§ **Problem details**
Once you find a line containing the word "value" in the entries below, copy it.

§ **Records to use**

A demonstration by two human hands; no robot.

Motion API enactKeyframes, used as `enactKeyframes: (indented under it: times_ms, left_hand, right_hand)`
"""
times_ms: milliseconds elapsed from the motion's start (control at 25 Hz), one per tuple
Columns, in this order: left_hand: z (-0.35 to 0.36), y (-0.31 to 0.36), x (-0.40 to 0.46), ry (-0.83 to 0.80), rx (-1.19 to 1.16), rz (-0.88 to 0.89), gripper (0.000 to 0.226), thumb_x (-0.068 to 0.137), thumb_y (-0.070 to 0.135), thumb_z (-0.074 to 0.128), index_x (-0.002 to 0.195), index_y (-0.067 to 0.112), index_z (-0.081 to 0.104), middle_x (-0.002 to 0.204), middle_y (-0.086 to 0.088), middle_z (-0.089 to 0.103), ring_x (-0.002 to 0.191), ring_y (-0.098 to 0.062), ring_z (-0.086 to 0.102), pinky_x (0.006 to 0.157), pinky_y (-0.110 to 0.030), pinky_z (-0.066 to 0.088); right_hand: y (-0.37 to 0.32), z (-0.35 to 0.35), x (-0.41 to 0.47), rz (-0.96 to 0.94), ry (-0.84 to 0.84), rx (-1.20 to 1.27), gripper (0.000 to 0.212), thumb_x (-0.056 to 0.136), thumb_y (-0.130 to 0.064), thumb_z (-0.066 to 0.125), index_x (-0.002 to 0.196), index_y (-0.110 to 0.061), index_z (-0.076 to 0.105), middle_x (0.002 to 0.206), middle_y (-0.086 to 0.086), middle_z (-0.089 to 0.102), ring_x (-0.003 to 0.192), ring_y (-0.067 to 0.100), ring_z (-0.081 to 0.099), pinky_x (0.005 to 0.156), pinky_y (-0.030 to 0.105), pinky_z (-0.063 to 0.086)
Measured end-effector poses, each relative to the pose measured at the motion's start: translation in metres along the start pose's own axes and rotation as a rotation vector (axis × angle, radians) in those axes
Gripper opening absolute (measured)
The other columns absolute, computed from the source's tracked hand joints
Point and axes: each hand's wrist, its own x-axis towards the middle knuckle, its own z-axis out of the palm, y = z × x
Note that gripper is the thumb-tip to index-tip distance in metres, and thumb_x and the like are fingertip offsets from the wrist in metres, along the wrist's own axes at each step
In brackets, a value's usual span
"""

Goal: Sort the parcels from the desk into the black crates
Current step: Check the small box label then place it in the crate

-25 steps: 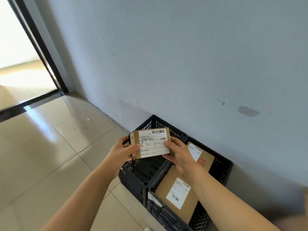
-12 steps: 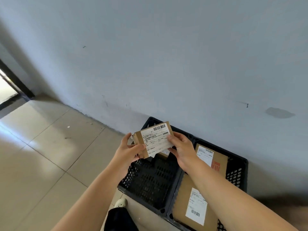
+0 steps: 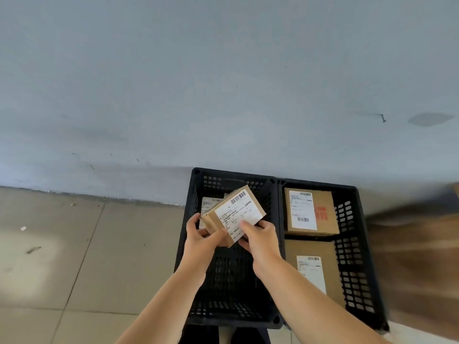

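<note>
A small brown parcel (image 3: 236, 211) with a white barcode label hangs tilted above the left black crate (image 3: 229, 316). My left hand (image 3: 201, 238) grips its left end and my right hand (image 3: 259, 238) pinches its near right edge. Under it, at the far end of that crate, lies another labelled parcel (image 3: 208, 204), mostly hidden. The right black crate (image 3: 357, 269) holds two brown parcels: one at the far end (image 3: 311, 211) with red print, one nearer (image 3: 313, 266) partly behind my right forearm.
Both crates stand side by side on the tiled floor (image 3: 87, 256) against a pale blue wall (image 3: 223, 83). A blurred brown surface (image 3: 419, 256) fills the right edge. Dark shoes (image 3: 198, 335) show below the left crate.
The view has swung right and down, so the crates now lie straight below. The parcel has dropped lower over the left crate and tilted more. Both hands keep hold of it.
</note>
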Motion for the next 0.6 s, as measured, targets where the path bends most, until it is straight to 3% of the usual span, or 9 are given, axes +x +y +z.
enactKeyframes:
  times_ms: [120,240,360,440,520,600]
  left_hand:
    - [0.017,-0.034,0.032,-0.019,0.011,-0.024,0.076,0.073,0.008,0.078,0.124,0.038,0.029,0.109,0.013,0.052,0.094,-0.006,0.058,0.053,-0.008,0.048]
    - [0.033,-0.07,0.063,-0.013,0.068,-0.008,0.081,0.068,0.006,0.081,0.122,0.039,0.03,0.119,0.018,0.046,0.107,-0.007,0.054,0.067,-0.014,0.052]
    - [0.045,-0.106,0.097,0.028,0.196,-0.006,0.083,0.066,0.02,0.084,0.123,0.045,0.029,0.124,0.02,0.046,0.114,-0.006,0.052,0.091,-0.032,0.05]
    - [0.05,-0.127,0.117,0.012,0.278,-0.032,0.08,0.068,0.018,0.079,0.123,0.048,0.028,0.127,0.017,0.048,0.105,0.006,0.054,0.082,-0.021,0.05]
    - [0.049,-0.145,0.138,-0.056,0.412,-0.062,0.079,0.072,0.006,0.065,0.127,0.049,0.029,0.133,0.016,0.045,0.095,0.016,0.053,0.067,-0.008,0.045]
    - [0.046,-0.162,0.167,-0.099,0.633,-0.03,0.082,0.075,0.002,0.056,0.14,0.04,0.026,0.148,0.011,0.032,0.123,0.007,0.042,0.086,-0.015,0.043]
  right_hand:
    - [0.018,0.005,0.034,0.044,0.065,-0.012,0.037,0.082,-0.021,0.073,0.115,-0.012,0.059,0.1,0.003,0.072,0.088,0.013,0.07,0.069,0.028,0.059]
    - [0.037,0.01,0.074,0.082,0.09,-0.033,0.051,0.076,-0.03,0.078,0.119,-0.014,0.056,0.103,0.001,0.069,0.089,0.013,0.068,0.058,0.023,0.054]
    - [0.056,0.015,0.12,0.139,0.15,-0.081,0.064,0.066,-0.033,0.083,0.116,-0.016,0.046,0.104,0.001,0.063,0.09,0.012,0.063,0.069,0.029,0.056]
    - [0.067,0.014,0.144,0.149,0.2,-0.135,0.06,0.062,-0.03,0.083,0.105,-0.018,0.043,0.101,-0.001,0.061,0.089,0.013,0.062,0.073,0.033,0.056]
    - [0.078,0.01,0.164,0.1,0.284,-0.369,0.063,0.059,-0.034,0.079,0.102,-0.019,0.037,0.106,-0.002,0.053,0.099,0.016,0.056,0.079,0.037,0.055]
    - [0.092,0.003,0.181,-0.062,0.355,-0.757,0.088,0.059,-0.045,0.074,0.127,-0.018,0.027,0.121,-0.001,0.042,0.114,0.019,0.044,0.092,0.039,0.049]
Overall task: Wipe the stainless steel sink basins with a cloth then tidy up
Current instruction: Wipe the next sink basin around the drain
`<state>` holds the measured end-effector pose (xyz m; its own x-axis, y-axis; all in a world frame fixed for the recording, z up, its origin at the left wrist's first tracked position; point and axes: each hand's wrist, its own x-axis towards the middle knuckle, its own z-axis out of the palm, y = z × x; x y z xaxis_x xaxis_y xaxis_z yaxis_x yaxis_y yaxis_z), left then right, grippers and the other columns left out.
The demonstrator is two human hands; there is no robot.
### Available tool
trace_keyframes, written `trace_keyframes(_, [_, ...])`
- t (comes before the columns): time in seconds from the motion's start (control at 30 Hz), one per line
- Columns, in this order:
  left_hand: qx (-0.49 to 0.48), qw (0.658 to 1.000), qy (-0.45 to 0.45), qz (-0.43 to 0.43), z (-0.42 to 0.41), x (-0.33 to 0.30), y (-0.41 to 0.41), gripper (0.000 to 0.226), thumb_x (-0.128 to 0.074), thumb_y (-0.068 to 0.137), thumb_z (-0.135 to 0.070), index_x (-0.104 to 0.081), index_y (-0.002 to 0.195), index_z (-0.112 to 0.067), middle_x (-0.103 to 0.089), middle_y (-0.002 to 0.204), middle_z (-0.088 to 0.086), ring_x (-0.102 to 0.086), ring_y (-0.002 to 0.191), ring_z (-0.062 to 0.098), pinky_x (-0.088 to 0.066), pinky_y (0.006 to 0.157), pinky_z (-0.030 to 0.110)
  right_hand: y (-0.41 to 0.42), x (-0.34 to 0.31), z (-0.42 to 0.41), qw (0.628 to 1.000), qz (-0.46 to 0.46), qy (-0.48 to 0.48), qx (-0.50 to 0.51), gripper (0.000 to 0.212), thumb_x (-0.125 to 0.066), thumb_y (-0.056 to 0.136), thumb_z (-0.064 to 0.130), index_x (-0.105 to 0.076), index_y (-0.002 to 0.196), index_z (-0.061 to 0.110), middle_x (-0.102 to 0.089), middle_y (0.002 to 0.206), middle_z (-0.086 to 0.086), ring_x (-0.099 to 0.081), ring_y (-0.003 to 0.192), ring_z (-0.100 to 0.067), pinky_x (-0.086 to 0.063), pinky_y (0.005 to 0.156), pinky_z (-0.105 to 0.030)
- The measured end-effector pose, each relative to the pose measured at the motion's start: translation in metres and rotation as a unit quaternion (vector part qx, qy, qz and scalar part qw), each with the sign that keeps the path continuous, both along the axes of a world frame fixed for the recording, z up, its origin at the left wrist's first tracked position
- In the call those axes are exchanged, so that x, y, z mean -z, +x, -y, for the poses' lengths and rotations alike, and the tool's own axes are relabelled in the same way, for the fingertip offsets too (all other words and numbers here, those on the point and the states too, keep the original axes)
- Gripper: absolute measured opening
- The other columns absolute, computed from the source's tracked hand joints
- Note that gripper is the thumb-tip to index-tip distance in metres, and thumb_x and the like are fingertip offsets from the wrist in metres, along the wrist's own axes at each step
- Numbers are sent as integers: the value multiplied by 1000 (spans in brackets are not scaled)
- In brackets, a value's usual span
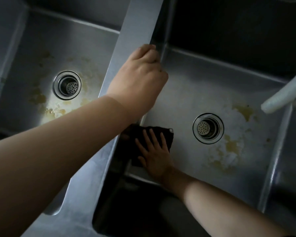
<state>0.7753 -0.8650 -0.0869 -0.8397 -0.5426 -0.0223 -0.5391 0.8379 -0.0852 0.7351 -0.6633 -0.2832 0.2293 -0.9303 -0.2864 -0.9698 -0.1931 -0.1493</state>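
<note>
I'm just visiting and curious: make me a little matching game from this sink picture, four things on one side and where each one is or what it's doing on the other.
Things:
1. left hand
2. right hand
3. black cloth
4. yellowish stains

Descriptions:
A. pressed flat under spread fingers
B. scattered round both drains
C. grips the divider between the basins
D. lies flat on the cloth in the right basin

Pairs: 1-C, 2-D, 3-A, 4-B
</note>
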Motion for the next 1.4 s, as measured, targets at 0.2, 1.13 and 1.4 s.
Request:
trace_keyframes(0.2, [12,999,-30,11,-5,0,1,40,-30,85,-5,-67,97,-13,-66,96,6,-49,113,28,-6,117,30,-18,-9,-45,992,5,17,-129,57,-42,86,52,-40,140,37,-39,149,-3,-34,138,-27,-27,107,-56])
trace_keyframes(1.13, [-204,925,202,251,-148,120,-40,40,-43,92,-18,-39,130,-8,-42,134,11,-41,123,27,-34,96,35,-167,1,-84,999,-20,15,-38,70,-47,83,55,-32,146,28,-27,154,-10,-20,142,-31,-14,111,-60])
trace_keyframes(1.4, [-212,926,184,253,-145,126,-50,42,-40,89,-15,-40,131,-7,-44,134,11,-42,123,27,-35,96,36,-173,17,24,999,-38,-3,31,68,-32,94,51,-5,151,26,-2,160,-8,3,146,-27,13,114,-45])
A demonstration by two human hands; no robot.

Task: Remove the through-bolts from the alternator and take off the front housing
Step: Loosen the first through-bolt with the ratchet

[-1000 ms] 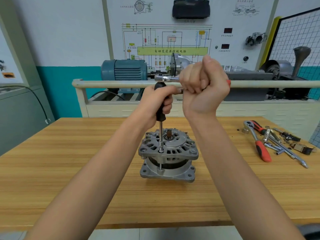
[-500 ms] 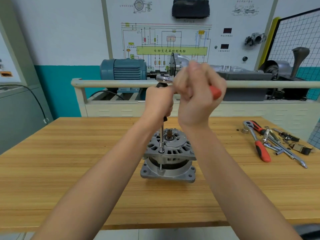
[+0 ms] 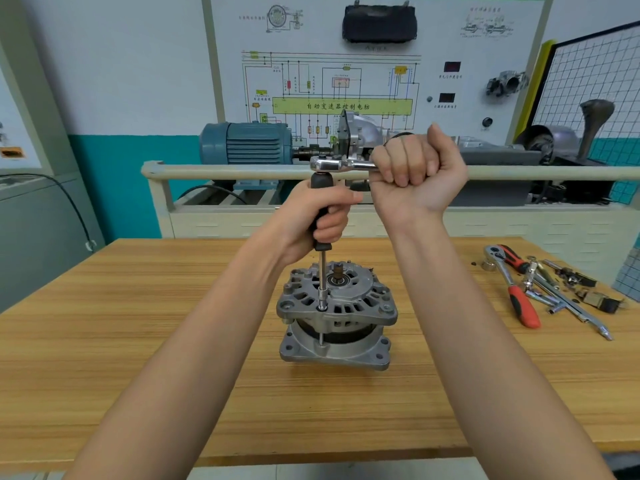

§ **Exercise solution**
In brackets, a value's usual span
- Numbers are sent as integers: the value multiplied by 1000 (spans in brackets are not scaled)
- In brackets, a value's usual span

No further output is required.